There was a study done in chaffee county last year that showed the local satisfaction with the way public lands are being managed was dismal... being overrun and unable to get away from the tourists was number one on the list of things people thought needed to be managed more. This in and of itself scares me, more management usually brings more fees, and more rules and, more regulations that weren't previously needed...

Unfortunately I don't have a solution to this problem, short of putting up a fence around the state of Colorado, nice square state, should be easy, and charging the visitors an admission fee like they do at the national parks. That, to me anyway, being a resident, seems equitable lol


----------



## jeffro (Oct 13, 2003)

Excellent points MNicols.

I am _SHOCKED_ that DOW money was raided. Was I told a lie when they were planning it? I thought it would streamline operations and everybody would come out ahead. /s

In the end I try to zen about the fees. Of all the places my money goes public access is one of the best. However Rec.gov deserves outrage. Most of that money goes straight into private coffers while our public lands are being neglected.


----------



## MNichols (Nov 20, 2015)

Thank you sir, and yes, I was shocked when I found politicians were lying to me as well lol

As well you're preaching to the choir about wreck.gov, I wouldn't really care quite so much if it was functional and easy to navigate.....


----------



## zbaird (Oct 11, 2003)

No doubt implementation is a huge problem. God forbid you get multiple agencies involved with the same section. Thats how we see these fees start stacking and being unreasonable. Pretty soon we'll see a fee specific for the Utah side as well.

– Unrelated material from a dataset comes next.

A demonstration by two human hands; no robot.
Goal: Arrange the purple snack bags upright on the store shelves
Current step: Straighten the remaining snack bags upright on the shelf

The small game requirment for a big game app thing chaps my ass. I think turkey tags count too so if you turkey hunt that would cover you and you wouldn't have to get the SG. Good reason to start maybe? I am going to buy a combo anyway, so it doesn't matter for me but chaps my ass somethin fierce other people have to pay it. Its no doubt a money grab and nothing but. Other states started that shit, CO saw the $$, and jumped on board. The guys that really get smoked by it are out of state. If they apply for the draw they are $130-300 ( depending what they apply for) in just to apply. I have to buy the SG every year in NM to apply for the oryx tag and will likely never go there to hunt small game, or draw the damn oryx tag. 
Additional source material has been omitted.